Comment décommunaliser la Constitution

Milan Meetarbhan et Rama Sithanen Le juriste, Milan Meetarbhan et le spécialiste du système électorale Rama Sithanen.

Difficile d’éviter de parler de la Constitution quand on aborde le sujet de la construction de l’identité nationale : elle contient le Best Loser System (BLS), basé sur la classification ethnique de la population. Deux spécialistes de la Constitution et du système électoral, en l’occurrence Milan Meetarbhan et Rama Sithanen, expliquent pourtant que dans les années 60, ce système hybride était inévitable. Mais il est possible voire nécessaire de le dépasser.

Publicité

« La dimension ethnique a été un facteur important dans les débats sur le régime constitutionnel de Maurice tout au long du XXe siècle. Jusqu’à l’indépendance, c’était le plus important, à chaque fois qu’il y avait des débats pour changer la Constitution », rappelle Milan Meetarbhan. Certains résultats, comme celui de 1948 avant l’entrée en vigueur du suffrage universel, qui n’avait vu aucun notable musulman élu, avaient laissé une marque indélébile. En 1965, lors des discussions constitutionnelles à Lancaster House en marge de l’indépendance, le débat a porté particulièrement sur le système électoral. « Certains demandaient un quota. Mais finalement, on a débouché sur une Constitution qui garantissait les droits des individus plutôt que ceux des groupes ethniques », explique Milan Meetarbhan.
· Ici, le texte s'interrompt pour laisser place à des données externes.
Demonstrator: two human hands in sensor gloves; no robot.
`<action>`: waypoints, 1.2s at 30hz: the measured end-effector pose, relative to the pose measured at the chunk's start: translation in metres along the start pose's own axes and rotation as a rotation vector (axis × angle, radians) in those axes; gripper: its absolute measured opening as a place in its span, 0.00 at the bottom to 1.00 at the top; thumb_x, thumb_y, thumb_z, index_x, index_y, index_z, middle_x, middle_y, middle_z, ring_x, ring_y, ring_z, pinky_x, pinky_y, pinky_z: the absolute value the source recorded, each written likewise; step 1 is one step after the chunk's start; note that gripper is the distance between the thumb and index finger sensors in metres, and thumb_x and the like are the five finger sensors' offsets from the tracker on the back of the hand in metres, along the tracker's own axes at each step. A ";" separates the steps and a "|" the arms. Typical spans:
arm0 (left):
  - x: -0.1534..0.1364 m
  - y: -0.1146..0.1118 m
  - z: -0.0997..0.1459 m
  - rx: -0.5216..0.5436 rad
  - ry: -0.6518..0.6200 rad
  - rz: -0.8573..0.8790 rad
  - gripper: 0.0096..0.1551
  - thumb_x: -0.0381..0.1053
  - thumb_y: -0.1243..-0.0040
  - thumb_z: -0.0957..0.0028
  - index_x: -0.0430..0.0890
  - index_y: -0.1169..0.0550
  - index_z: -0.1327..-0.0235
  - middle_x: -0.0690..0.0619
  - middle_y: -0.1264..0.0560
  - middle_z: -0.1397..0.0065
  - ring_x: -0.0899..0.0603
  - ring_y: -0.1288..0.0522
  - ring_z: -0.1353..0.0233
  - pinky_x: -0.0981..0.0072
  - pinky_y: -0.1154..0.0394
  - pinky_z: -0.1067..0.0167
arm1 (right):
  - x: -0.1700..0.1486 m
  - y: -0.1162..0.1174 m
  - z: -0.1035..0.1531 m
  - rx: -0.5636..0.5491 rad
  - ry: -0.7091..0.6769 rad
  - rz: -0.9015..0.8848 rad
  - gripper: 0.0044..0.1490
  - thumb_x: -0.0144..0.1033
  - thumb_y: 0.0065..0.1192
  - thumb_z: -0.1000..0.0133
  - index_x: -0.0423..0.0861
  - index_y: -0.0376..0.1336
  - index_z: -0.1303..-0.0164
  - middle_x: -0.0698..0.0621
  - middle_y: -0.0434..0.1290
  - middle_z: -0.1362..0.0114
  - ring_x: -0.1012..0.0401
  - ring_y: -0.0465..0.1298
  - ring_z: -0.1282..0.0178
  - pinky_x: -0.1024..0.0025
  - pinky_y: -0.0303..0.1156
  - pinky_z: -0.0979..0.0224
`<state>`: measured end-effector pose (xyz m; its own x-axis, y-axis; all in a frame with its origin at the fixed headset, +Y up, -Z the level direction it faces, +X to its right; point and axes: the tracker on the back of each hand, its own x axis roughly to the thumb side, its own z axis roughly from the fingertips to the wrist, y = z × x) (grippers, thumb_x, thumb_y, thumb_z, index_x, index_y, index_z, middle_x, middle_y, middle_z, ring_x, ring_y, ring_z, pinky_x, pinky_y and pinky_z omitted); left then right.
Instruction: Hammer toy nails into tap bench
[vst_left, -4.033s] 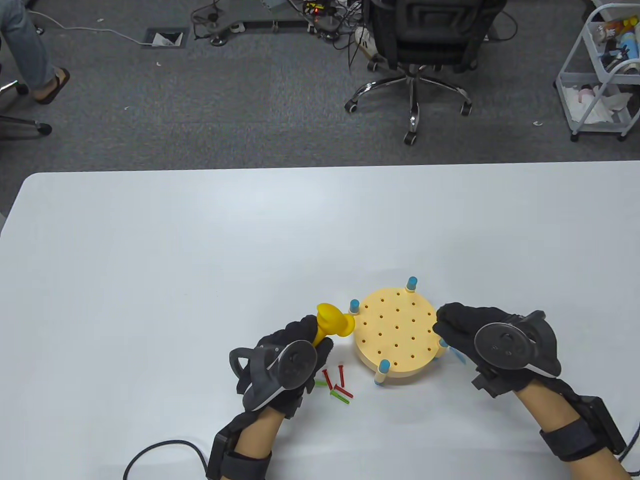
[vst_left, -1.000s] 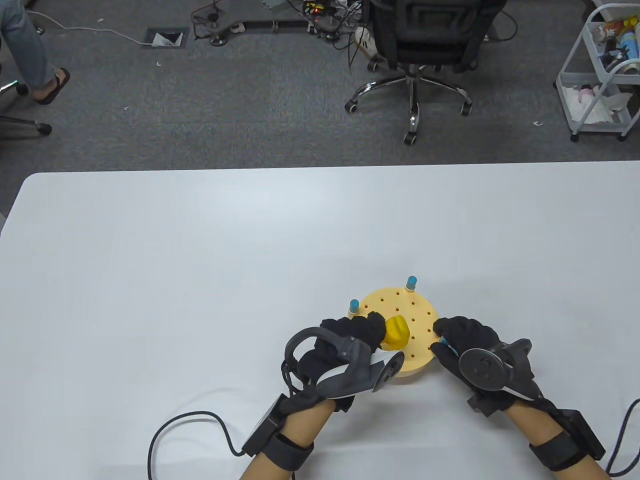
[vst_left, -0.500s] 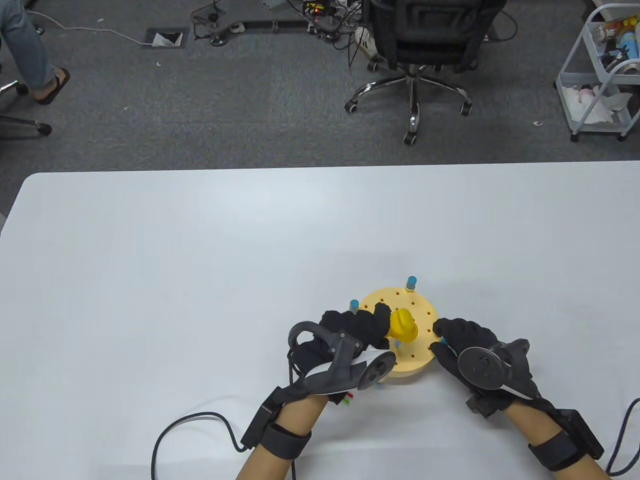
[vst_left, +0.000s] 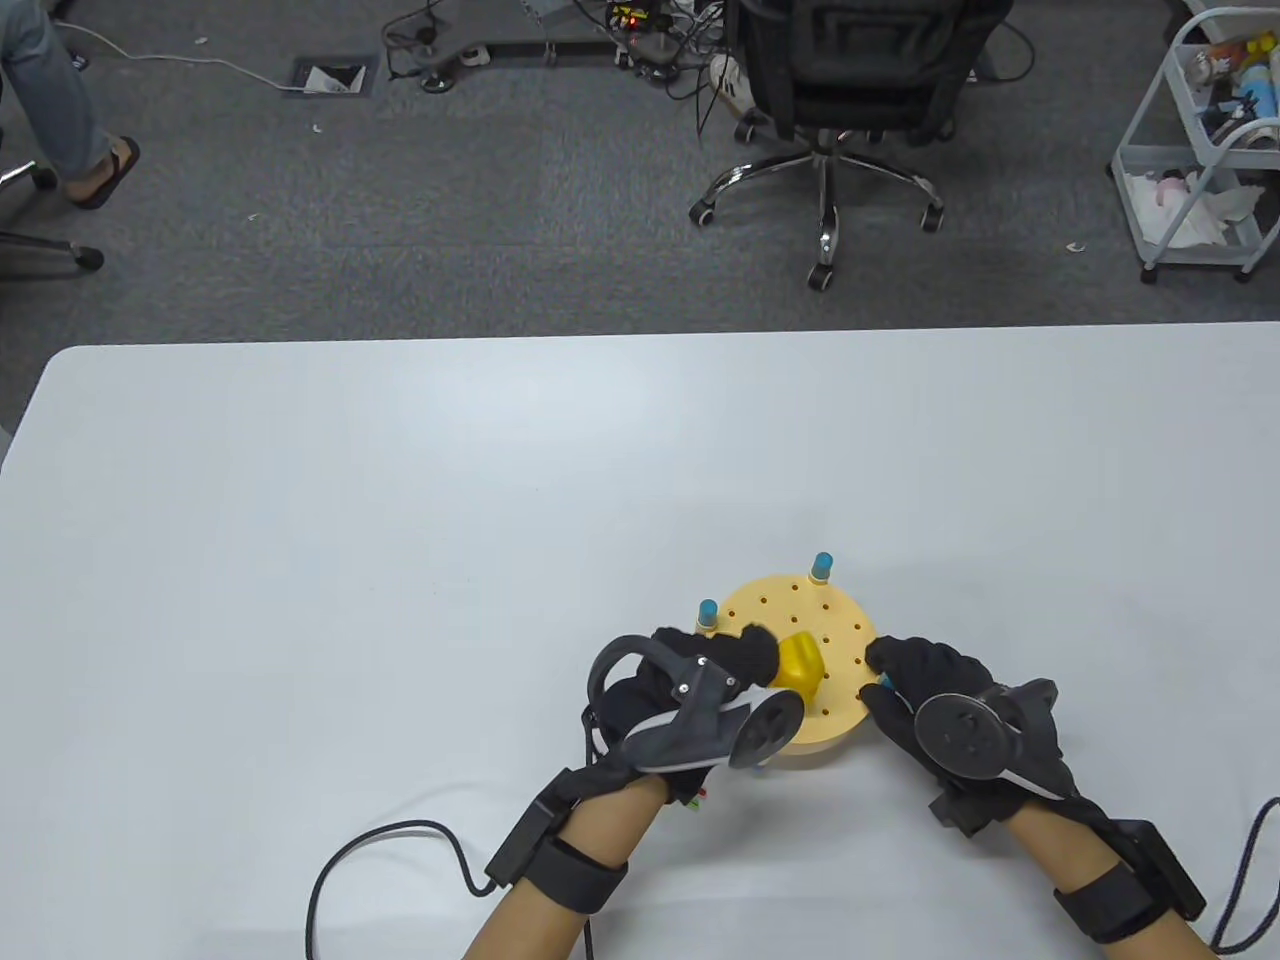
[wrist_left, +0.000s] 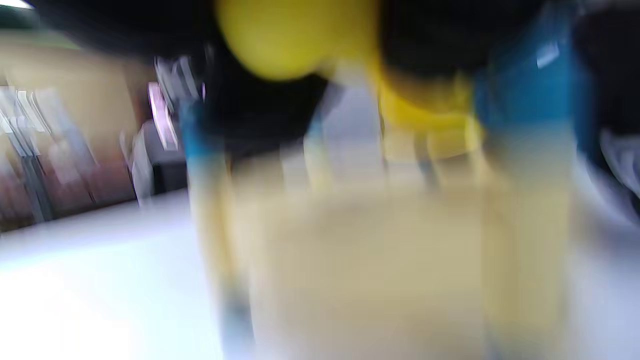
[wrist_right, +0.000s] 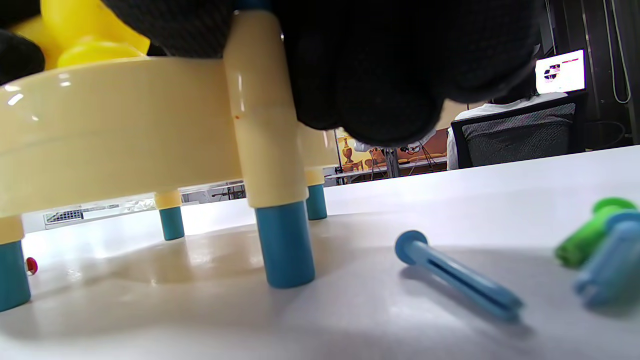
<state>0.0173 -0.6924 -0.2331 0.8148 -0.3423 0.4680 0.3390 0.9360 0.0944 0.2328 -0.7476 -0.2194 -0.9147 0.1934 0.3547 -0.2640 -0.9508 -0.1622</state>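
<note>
The round cream tap bench (vst_left: 800, 660) stands on blue-tipped legs near the front edge of the white bench (vst_left: 400, 520), between the two gloved hands. The left hand (vst_left: 690, 690) grips the yellow toy hammer (vst_left: 797, 663), its fingers (vst_left: 745, 650) clenched around the handle, and the hammer head sits low over the perforated top, at or just above the surface; the left wrist view is too blurred to say whether it touches. The right hand (vst_left: 950, 705) rests against the tap bench's right rim, its fingers (wrist_right: 370, 75) curled over the edge beside one leg (wrist_right: 272, 165), seemingly steadying it rather than holding anything loose. In the right wrist view a blue toy nail (wrist_right: 457, 282) lies flat on the white surface just beside that leg, with a green nail (wrist_right: 590, 240) and a second blue nail (wrist_right: 607, 265) touching each other farther right. A small red and green tip (vst_left: 697, 798) peeks out under the left wrist.
</note>
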 end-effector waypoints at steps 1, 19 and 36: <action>-0.005 0.004 0.000 0.092 -0.062 -0.039 0.38 0.63 0.48 0.64 0.51 0.34 0.38 0.49 0.17 0.59 0.49 0.21 0.79 0.57 0.23 0.73 | 0.000 0.000 0.000 0.000 0.002 0.002 0.35 0.52 0.50 0.49 0.46 0.59 0.35 0.44 0.74 0.41 0.51 0.80 0.48 0.55 0.75 0.41; -0.040 0.016 0.028 0.384 0.068 0.314 0.38 0.63 0.47 0.63 0.51 0.34 0.37 0.49 0.16 0.56 0.48 0.20 0.74 0.56 0.22 0.69 | -0.001 0.000 -0.003 0.024 0.007 -0.012 0.35 0.53 0.49 0.48 0.47 0.58 0.34 0.44 0.74 0.40 0.50 0.80 0.47 0.55 0.74 0.41; -0.106 -0.048 0.074 0.251 0.269 0.591 0.39 0.63 0.45 0.59 0.47 0.33 0.35 0.47 0.16 0.56 0.47 0.19 0.74 0.56 0.23 0.71 | -0.082 -0.002 -0.001 0.184 0.139 0.214 0.29 0.42 0.59 0.47 0.58 0.63 0.33 0.45 0.72 0.32 0.50 0.77 0.39 0.53 0.72 0.35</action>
<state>-0.1195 -0.6948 -0.2222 0.9285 0.2522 0.2726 -0.2895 0.9513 0.1061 0.3078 -0.7613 -0.2495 -0.9800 0.0038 0.1988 -0.0132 -0.9989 -0.0459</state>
Le choix d’une Constitution qui garantissait les droits des groupes ethniques, comme c’est le cas en Malaisie, aurait davantage institutionnalisé le communalisme, selon lui. Dans un article intitulé Constitutionalism, ethnicity and minority rights in Africa: A legal appraisal from the Great Lakes region et publié dans l’International Journal of Constitutional Law, Jeremie Gilbert donne deux exemples contrastant sur ce sujet : le Rwanda et le Burundi. « As in Rwanda, the issue of ethnicity was at the heart of the Burundi Constitution. […] Rwanda opted for the full rejection of ethnicity by banning mention of ethnicity in political and legal affairs. Burundi moved towards power sharing with the aim of establishing a political balance between the Hutus and the Tutsis. » La Constitution burundaise garantit la représentation proportionnelle des groupes ethniques, son Assemblée nationale devant être composée à 60 % de Hutus et à 40 % de Tutsis. « Nous ne sommes pas tombés dans ce piège », commente Milan Meertarbhan, soulagé. « J’avais dit à un groupe de Sud-Africains en visite à Maurice, alors qu’ils travaillaient sur leur Constitution, que c’était un facteur important pour la construction d’une nation. » Bien sûr, le BLS est l’exception à cela dans la Constitution mauricienne, souligne-t-il.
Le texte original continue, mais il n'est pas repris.